The Geriatric Spine Syndrome: Treatment, Osteoporotic Form

By | June 21, 2011

In addition to the scoliosis, osteoporosis and chondrocalicinosis, notice the Inferior Vena Cava Filter and the Left Iliac Artery Endoprosthesis. While her days as a marthon runner are clearly past, this woman lives alone, drives her car, plays cards with her friends and is active in the life of her community.

Advanced therapy for the osteoporotic form of the Geriatric Spine Syndrome is one of the most difficult problems in modern medicine. With the aging of the American population the syndrome is becoming more and more common and no really good treatment exists.

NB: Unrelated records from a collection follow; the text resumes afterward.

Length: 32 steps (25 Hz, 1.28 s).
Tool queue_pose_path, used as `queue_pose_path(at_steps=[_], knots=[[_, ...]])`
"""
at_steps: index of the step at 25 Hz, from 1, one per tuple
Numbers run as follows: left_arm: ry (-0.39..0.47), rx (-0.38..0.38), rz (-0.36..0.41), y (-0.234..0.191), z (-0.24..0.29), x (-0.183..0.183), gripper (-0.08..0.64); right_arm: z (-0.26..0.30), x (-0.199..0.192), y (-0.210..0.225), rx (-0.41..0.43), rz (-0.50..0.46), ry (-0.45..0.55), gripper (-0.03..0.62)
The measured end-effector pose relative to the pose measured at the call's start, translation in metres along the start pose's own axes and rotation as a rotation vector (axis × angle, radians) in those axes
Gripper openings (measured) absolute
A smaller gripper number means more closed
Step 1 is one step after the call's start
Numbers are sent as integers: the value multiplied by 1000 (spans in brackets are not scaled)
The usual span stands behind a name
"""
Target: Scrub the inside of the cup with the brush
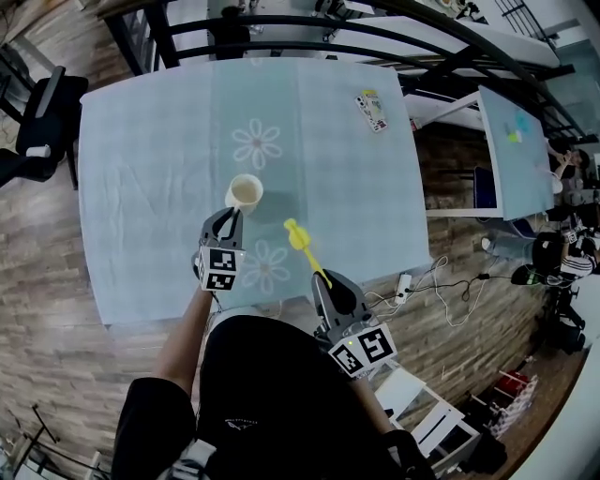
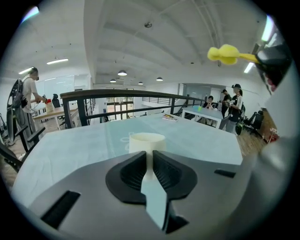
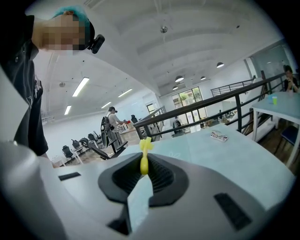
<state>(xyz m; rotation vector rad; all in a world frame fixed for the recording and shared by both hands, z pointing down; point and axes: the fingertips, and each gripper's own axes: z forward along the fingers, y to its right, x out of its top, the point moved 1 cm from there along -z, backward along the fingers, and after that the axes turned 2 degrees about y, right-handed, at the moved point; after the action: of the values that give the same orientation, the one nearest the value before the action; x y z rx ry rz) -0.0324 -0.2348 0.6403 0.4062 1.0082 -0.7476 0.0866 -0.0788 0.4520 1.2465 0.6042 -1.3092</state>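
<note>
Nearest, on the person's side of the cup (image 1: 246, 192), the right gripper (image 3: 143, 171) has its jaws pinched on the thin handle of the yellow brush (image 1: 302, 239). The brush head stands to the cup's right, apart from it. The left gripper (image 2: 150, 161) is closed to a narrow slit on a thin cream part of the cup's near side — handle or wall, I cannot tell which.

That slim hold is the likely weak point: pressure from the brush inside could twist or tip the cup out of the pads. The long brush, held by its tail end, may also swivel in its grip.

The table (image 1: 141, 187) edge lies near the cup on the person's side. Bare cloth spreads left, right and beyond it — ample room. A small printed card (image 1: 372, 110) lies well beyond the cup to the right, with the dark railing (image 1: 281, 23) past the far edge.
</note>
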Motion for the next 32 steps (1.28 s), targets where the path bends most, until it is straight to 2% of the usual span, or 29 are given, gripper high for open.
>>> queue_pose_path(at_steps=[7,10,14,17,20,22,28,32], knots=[[72,-65,129,50,-56,35,52,-1,14,25,119,-80,-59,38],[74,-78,190,68,-73,47,52,-2,13,40,173,-147,-118,38],[81,-100,224,88,-94,57,52,-6,6,54,260,-226,-213,38],[51,-109,317,108,-108,57,52,-12,-2,56,373,-303,-301,38],[-4,-124,417,130,-116,53,52,-18,-16,63,468,-419,-411,38],[-28,-143,427,145,-119,51,52,-21,-24,67,510,-483,-458,38],[-98,-209,476,190,-124,51,52,-28,-46,64,683,-587,-617,37],[-126,-245,514,218,-119,55,52,-32,-54,66,773,-670,-668,37]])
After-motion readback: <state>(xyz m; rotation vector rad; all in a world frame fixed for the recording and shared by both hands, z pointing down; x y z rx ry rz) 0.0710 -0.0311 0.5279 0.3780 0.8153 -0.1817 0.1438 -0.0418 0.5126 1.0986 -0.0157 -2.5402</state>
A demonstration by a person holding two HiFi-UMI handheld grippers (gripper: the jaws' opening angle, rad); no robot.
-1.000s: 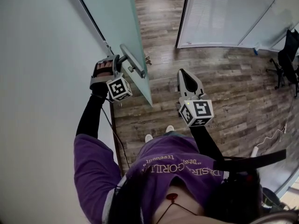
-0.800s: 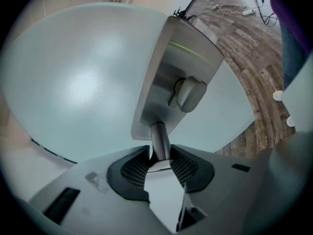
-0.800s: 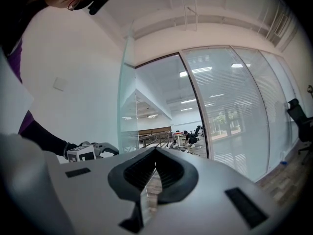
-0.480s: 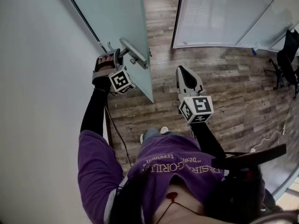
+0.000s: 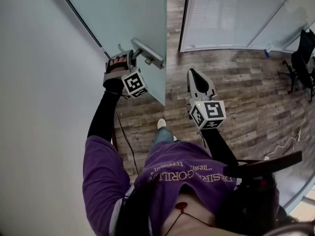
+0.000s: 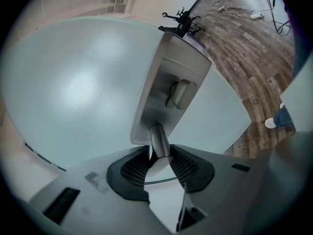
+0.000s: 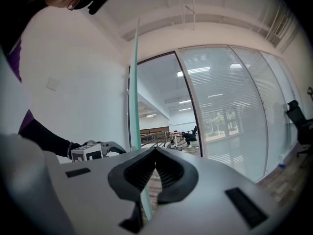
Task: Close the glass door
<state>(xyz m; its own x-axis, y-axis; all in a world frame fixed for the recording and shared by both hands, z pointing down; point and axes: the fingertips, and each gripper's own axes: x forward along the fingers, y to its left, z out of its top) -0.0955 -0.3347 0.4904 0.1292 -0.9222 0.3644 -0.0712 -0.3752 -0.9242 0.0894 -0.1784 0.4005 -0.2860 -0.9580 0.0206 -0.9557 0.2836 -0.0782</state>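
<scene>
**Door ajar, handle pinched near its tip**

The left gripper (image 6: 159, 156) has its jaws closed on the round metal handle (image 6: 157, 140) of the glass door (image 5: 125, 14), catching the bar close to its free end rather than near the lock plate (image 6: 168, 82). The right gripper (image 5: 196, 78) hangs at centre frame in the head view, jaws together on nothing, well apart from the door.

The likeliest trouble, as I judge it, is the grip. The bar is smooth and round, and only a short length sits between the ribbed pads, so a sideways pull could slide it out. The handle may also turn down under load and spoil the push. The person's shoe (image 5: 161, 124) stands just beside the door's lower corner, and a cable (image 5: 124, 140) runs along the floor by the wall; either could be caught by a careless step.

The door is a frosted, pale green pane with no frame. It fills the upper left and upper centre of the head view. Its free edge stands apart from the white door frame (image 5: 183, 18) at upper centre, with a strip of wooden floor (image 5: 174, 4) showing between them, so it is not yet closed.
</scene>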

Surgery except in cases of severe nerve compression is usually not successful or warranted. Kyphoplasty or vertebroplasty are not indicated because of the widespread nature and severity of the disease. In many cases the bone is not even strong enough to hold the cement and cement migration can cause problems that are worse than what we started with.


Neuromodulation is often moderately effective, especially for axial symptoms, with pumps producing better results than stimulators. When severe radicular symptoms appear, repeat neurosurgical consultation and in some cases selective nerve root blocks may be necessary to rule out the presence of severe, yet anatomically confined disease that may be surgically correctable.


By far the best form of treatment for the osteoporotic form of the Geriatric Spine Syndrome is prevention. Early treatment of the osteoporosis and stabilization of the first vertebral compression fracture may prevent a downward spiral from which recovery is unlikely.